◆ ACTION ITEM
Please report every line of the listing below that has the word "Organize" in it.
::::
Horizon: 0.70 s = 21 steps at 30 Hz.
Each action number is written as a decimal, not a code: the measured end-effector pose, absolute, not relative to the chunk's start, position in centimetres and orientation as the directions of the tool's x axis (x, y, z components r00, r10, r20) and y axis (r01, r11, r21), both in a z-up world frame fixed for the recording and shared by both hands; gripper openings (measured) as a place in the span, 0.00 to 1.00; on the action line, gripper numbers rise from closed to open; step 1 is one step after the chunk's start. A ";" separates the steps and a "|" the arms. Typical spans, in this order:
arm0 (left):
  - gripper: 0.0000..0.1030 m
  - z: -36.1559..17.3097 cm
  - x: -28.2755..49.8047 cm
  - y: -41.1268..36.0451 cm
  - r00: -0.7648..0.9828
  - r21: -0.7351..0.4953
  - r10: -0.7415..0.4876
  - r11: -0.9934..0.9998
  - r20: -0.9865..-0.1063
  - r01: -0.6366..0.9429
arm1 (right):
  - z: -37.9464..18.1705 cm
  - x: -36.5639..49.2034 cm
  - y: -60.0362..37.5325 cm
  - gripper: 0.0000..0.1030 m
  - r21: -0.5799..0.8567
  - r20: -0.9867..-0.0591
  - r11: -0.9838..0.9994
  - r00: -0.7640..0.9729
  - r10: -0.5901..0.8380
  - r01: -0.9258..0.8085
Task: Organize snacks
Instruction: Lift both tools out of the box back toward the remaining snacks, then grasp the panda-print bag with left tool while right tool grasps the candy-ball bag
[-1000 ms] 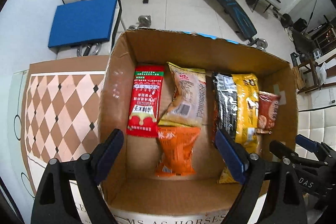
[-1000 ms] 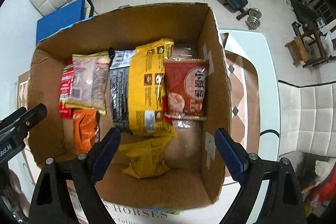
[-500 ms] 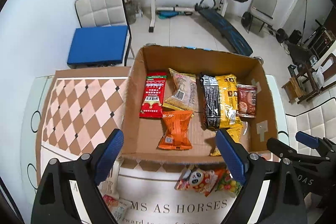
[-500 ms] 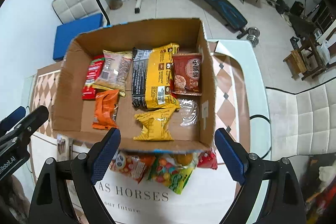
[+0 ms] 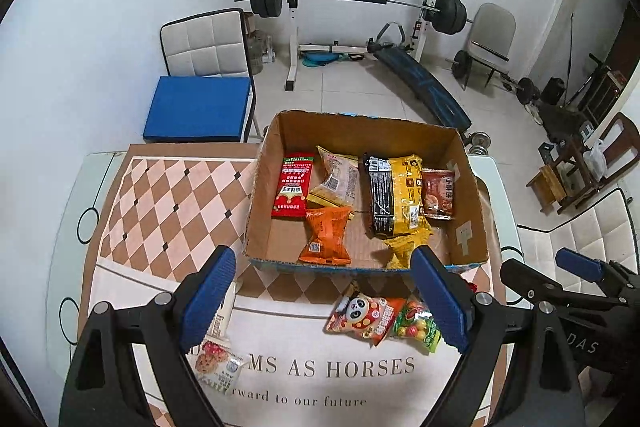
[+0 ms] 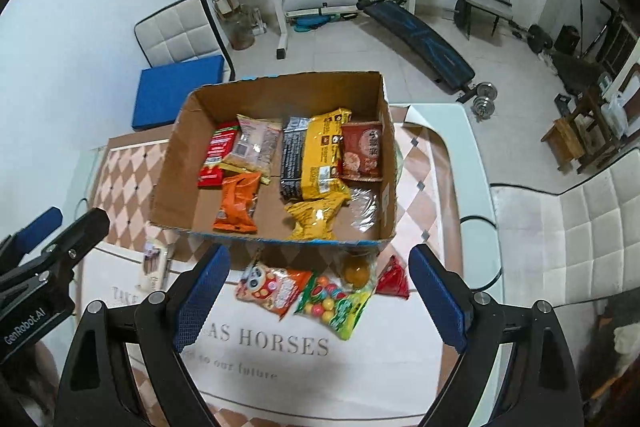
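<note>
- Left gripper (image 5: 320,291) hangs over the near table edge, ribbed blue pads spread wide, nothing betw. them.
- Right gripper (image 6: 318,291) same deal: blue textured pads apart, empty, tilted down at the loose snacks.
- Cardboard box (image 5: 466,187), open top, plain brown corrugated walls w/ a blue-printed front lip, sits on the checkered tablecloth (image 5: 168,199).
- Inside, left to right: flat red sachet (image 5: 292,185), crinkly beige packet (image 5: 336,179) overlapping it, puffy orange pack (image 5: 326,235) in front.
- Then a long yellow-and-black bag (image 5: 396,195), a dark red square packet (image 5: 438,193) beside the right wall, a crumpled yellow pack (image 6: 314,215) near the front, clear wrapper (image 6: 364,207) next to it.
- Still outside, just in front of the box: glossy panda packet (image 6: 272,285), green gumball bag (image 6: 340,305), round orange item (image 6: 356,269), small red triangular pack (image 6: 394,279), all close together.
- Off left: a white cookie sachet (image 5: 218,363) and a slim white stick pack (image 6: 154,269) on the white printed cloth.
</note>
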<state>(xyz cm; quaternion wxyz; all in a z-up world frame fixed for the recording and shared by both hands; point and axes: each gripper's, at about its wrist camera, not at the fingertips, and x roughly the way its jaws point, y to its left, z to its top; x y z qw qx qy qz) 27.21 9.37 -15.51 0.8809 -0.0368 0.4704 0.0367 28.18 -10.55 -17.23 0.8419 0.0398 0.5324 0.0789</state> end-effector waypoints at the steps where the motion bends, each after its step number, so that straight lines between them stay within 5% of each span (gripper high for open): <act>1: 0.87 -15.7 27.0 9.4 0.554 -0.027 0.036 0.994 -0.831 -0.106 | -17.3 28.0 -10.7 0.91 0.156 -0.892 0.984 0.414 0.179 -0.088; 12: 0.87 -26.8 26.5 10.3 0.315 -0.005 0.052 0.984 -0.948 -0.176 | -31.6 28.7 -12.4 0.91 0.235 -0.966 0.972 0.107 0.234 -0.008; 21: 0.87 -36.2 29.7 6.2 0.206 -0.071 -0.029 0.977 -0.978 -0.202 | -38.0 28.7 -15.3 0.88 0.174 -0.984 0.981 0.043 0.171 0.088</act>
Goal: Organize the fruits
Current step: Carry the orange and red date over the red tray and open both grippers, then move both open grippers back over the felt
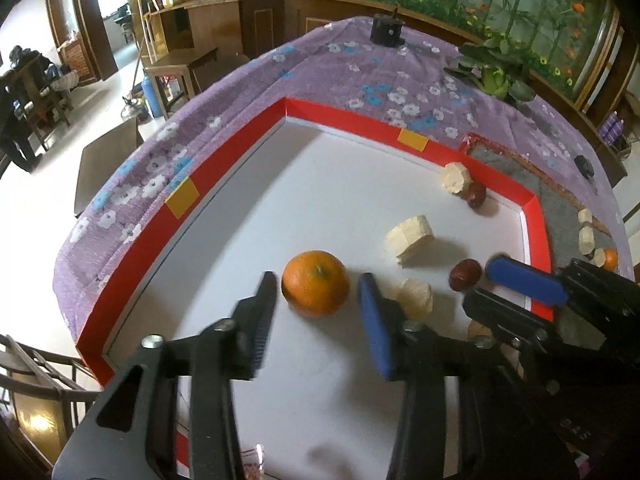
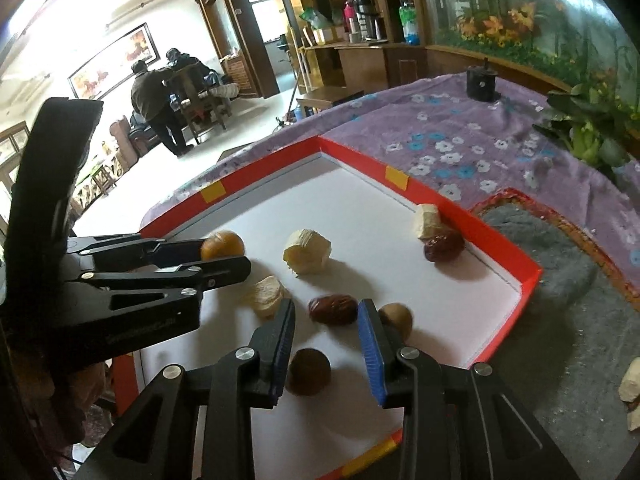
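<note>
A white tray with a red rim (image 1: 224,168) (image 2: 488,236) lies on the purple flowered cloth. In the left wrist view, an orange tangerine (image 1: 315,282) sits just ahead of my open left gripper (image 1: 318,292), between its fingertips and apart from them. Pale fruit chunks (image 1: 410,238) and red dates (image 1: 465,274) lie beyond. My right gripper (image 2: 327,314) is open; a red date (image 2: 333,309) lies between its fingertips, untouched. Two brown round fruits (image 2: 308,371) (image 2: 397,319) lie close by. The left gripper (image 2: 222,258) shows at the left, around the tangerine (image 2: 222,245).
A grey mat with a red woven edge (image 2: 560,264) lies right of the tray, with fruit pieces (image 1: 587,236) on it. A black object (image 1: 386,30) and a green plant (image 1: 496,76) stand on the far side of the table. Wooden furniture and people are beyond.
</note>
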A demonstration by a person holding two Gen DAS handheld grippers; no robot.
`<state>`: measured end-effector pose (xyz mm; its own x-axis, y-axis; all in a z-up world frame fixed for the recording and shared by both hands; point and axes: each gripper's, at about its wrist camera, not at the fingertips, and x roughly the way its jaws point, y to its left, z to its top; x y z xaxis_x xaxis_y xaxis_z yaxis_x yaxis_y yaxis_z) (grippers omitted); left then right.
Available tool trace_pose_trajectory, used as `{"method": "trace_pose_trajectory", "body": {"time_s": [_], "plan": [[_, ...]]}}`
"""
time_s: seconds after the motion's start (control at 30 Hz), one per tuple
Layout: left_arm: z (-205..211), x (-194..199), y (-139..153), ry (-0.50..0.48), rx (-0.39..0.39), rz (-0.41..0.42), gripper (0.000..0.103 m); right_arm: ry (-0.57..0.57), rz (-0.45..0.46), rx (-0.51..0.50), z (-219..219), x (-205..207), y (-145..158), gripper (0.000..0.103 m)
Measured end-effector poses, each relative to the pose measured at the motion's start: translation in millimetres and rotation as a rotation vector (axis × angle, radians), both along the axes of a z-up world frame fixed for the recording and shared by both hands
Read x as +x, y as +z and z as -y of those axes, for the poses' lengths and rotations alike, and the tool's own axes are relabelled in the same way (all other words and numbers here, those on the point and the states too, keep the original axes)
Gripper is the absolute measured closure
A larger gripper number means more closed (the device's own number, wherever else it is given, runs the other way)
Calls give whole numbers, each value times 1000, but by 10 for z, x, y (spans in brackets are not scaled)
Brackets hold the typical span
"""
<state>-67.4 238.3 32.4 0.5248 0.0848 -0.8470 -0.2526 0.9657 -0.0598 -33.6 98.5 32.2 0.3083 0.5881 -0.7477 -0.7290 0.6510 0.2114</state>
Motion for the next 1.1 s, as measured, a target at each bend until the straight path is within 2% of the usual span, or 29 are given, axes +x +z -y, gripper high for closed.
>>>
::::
◆ SOLUTION TO THE EXERCISE
Task: Organize snacks
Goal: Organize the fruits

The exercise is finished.